For other methods (take ARH-seq, for instance), in order to adjust for covariates, the above model would need to be fit (without the case variable) and the effects of covariates removed. NOISeq is the above model, equipped with a fixed coefficient on d, without any other covariates, and using the empirical distribution to estimate $\sigma_e^2$ (or even replacing the normal with the empirical noise distribution). Soneson et al find that, empirically, LIMMA (a direct implementation of the above model) is quite robust, performing well in most situations; similarly Seyednasrollah et al find that for small sample sizes, LIMMA identifies the most number of genes at low FDR (high precision – see fig 2). The best part about the linear model here is: if you test the coefficients on s instead of “case”, you’ve just performed an eQTL analysis; and the models for eQTLs (ICE-EMMA, PANAMA, svaseq, Matrix eQTL, PEER, and HEFT) are all linear models, their only differences being implementation detail, and how certain covariates or latent factors are calculated.

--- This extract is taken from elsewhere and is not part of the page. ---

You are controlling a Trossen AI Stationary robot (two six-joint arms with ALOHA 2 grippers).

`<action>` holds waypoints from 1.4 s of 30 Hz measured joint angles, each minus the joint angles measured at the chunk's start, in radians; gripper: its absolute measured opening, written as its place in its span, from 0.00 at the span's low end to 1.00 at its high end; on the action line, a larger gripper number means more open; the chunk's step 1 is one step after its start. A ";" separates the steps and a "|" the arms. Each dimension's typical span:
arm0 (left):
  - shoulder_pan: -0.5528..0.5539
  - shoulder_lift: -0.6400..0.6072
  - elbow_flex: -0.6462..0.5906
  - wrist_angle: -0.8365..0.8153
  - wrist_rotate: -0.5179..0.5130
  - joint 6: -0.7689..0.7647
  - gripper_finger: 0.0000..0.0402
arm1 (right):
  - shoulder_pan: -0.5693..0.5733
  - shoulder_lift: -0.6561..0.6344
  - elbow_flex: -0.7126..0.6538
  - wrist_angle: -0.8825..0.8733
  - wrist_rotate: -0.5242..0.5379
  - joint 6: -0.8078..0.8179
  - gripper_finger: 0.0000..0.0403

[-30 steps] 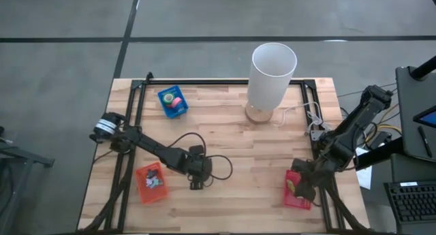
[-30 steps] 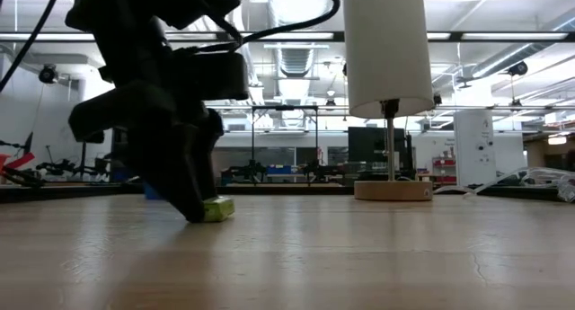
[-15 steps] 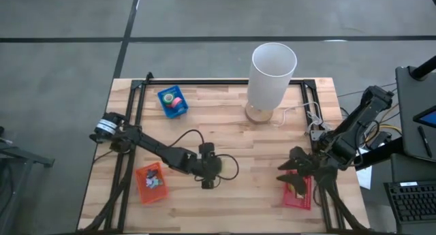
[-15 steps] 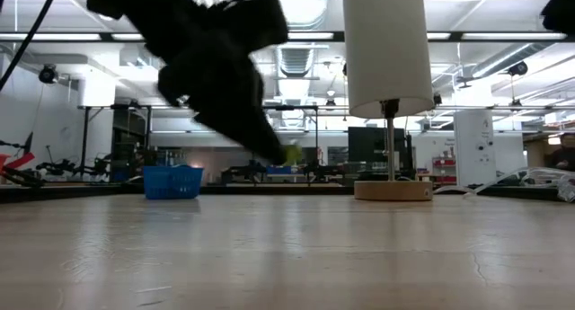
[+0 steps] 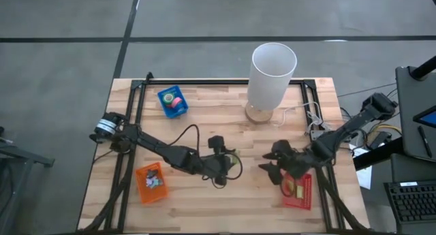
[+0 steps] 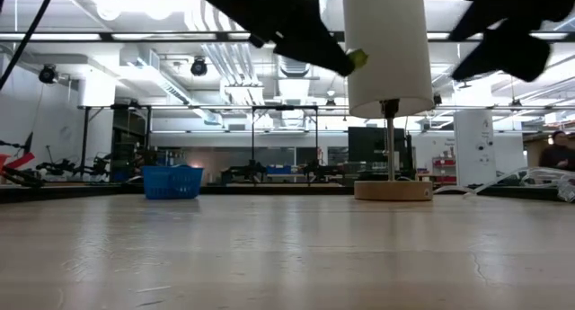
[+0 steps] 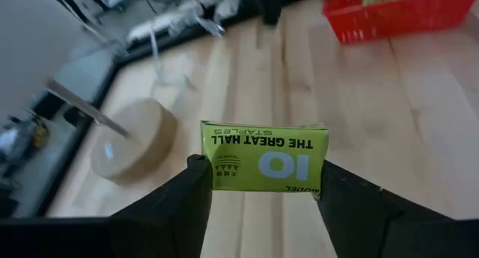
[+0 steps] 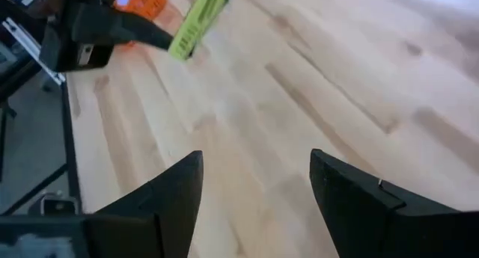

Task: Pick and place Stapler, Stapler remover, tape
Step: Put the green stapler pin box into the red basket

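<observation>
Above the middle of the wooden surface point(image 5: 225, 119), the left hand point(image 7: 258, 185) grasps a yellow-green staple box point(image 7: 263, 158) by its two ends, lifted clear of the boards. Near it, the right hand point(image 5: 267, 169) hangs over the surface beside the red basket point(image 5: 303, 193), its fingers point(image 8: 168, 194) parted with nothing between them. Far back, the tape rolls point(image 5: 174, 101) lie in the blue basket point(image 5: 167, 97); an orange basket point(image 5: 151, 183) sits by the left arm, and a white lamp point(image 5: 271, 73) stands at the rear.
</observation>
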 joint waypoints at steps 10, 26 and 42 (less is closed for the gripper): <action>0.000 0.001 0.003 0.055 -0.071 0.070 0.55 | -0.157 0.040 0.000 0.272 -0.059 -0.266 0.56; 0.002 0.001 0.005 0.066 -0.112 0.127 0.55 | -0.332 0.158 0.000 0.466 -0.265 -0.346 0.55; 0.003 0.003 0.005 0.074 -0.113 0.116 0.55 | -0.356 0.192 0.031 0.489 -0.292 -0.466 0.19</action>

This review is far from comprehensive, but I think it captures the practice of differential *omics as it is today. As we move forward, there’s going to be additional work particularly in crosslink-and-seq (ChIP/clip/Hi-C) and methylation statistics to better incorporate technical covariates into the detection of differentially modified or differentially bound regions. And, of course, there’s the big open question: how do we put it all together? (But that’s a topic for another post).

Update Aug 18 2015

The Pachter Lab has recently released announced Sleuth for testing differential expression. Professor Pachter makes an extremely good point about the necessity of estimating transcript-level abundances, and that these estimates induce technical variation due to read ambiguity. The solution is another LMM (well, what did you expect?), with boostrap-derived estimates of technical variance included in the variance component. I will be checking Kallisto/Sleuth (Доверяй, но проверяй), particularly on microRNA and mini-exons, and switch to using it in place of Bowtie+CL+Limma-VOOM. I would speculate that the Kallisto/Sleuth pipeline probably functions well (with some paramater tuning) on other feature quantifications (ChIP/Clip/Hi-C).